My current research focuses on the evolution of continental hydroclimate over thousands to millions of years in order to better understand the factors that drive precipitation variability, particularly in regions that are especially vulnerable to rainfall change over the coming centuries. I am interested in the interactions between the different components of the Earth system, such as the role of the ocean in driving hydrological change, the consequences of hydroclimate variability for the evolution of hominids and the savannah ecosystem (including the role of fire) and the impact of dust itself on human populations during times of rapid climate change.

 

Brief CV:

Post-doctoral research associate, University of Southampton (Royal Society Challenge Grants, with a focus on hydroclimate evolution of North Africa and the Greater Middle East during the Plio-Pleistocene), 2017-

Post-doctoral research associate, University of Sheffield (ERC grant CDREG: Cenozoic African C4 grassland expansion, terrestrial weathering and fire), 2013-2017.

PhD, University of Southampton (thesis title: Coupling of the Cryosphere and Ocean During Intervals of Rapid Climate Change in the Palaeo Record: A Multi-Proxy Study of the Heinrich Events of the Last Glacial from the Northeast Atlantic), 2013.

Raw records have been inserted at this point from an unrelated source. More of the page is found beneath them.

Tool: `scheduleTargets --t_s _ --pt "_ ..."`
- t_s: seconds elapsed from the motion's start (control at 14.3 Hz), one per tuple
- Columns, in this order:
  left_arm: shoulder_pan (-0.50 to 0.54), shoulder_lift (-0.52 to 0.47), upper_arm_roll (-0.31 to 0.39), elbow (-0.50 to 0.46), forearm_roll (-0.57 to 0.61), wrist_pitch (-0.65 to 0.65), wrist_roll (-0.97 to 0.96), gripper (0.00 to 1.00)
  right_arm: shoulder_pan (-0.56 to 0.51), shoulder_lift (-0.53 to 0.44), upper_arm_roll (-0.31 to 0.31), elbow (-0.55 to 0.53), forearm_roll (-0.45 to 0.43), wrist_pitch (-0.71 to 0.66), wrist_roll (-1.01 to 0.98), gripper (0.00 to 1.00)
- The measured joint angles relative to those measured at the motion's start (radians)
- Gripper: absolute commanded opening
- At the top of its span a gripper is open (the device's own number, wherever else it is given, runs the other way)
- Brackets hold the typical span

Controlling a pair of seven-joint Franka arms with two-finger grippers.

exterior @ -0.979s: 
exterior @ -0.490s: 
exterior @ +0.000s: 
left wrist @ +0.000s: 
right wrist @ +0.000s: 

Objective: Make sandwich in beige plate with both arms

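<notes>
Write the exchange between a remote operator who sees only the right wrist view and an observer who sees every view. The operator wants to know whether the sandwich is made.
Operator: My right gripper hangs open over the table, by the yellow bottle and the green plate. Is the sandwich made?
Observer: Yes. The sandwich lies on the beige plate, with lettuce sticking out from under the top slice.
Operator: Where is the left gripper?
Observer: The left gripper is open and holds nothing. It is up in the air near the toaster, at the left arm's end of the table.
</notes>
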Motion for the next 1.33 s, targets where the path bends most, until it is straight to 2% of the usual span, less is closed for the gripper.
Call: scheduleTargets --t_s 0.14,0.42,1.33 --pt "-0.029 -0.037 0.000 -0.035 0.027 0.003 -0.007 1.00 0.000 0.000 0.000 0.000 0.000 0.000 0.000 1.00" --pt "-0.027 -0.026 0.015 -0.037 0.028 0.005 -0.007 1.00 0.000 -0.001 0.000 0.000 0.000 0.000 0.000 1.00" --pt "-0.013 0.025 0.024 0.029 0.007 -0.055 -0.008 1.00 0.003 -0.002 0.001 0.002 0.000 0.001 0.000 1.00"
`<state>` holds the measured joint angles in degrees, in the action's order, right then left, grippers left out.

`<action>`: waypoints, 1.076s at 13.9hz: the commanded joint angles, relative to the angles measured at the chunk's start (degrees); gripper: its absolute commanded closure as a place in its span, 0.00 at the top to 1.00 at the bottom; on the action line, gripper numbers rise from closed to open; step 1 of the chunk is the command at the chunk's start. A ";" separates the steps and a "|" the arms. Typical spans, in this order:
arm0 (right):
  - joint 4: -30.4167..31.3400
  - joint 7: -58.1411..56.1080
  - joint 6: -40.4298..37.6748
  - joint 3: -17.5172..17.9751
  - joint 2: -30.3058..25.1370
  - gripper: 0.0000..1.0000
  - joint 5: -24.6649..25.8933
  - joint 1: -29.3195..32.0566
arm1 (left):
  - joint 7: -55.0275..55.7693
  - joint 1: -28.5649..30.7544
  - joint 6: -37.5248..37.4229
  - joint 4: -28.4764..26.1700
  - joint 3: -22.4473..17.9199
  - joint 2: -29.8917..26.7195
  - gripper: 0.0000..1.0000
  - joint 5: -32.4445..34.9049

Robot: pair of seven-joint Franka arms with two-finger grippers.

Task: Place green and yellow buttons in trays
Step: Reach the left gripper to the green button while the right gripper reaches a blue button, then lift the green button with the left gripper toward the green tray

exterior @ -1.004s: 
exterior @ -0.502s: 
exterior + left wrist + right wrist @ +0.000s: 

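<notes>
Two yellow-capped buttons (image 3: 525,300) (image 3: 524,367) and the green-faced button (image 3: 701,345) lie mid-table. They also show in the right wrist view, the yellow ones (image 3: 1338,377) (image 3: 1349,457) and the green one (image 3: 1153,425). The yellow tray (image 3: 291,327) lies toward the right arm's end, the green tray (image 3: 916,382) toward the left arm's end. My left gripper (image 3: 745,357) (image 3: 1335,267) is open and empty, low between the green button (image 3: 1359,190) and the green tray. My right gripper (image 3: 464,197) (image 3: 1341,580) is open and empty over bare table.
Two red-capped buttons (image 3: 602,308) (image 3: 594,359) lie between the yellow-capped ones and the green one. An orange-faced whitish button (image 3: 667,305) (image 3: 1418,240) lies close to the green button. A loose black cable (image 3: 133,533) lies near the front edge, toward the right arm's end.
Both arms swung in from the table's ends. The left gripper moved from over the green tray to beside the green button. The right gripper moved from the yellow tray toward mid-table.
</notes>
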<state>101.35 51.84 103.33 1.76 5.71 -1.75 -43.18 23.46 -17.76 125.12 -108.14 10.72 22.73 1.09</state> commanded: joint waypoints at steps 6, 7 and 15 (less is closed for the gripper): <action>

MSci Natural Science (Geological Science), University of Cambridge, 2008.

 

 

 

Abstract:

The Sahara is the largest hot desert on Earth and the source of about half of the world’s atmospheric dust which acts to fertilize the Atlantic Ocean and Amazon Basin. The timing and cause of Saharan desert inception are vigorously debated, but northern Africa is widely suggested to have dried progressively with global cooling through the late Cenozoic, favoring both desert and C4-grassland savanna expansion. We present a wide range of data, encompassing sediment geochemistry and grain size distributions, plant wax isotopic signatures and lithogenic radiogenic isotopes to explore when and why desert conditions were established on North Africa. Our work on North Atlantic deep-sea sediments reveals persistent waxing and waning of Saharan dust input, with astronomically forced aridity in the interior of northern Africa more than three times earlier than the widely invoked date for the onset of desert conditions and no major changes in dust source regions over the last 11 Myr. This result strongly suggests that the Saharan desert is older and more dynamic than previously documented. Our data also challenge suggestions of a simple long-term escalation of northern African aridity driving an associated grassland expansion and provide a new framework from which to assess floral and faunal evolutionary outcomes on Africa, including those of the savanna ecosystem and our hominid ancestors.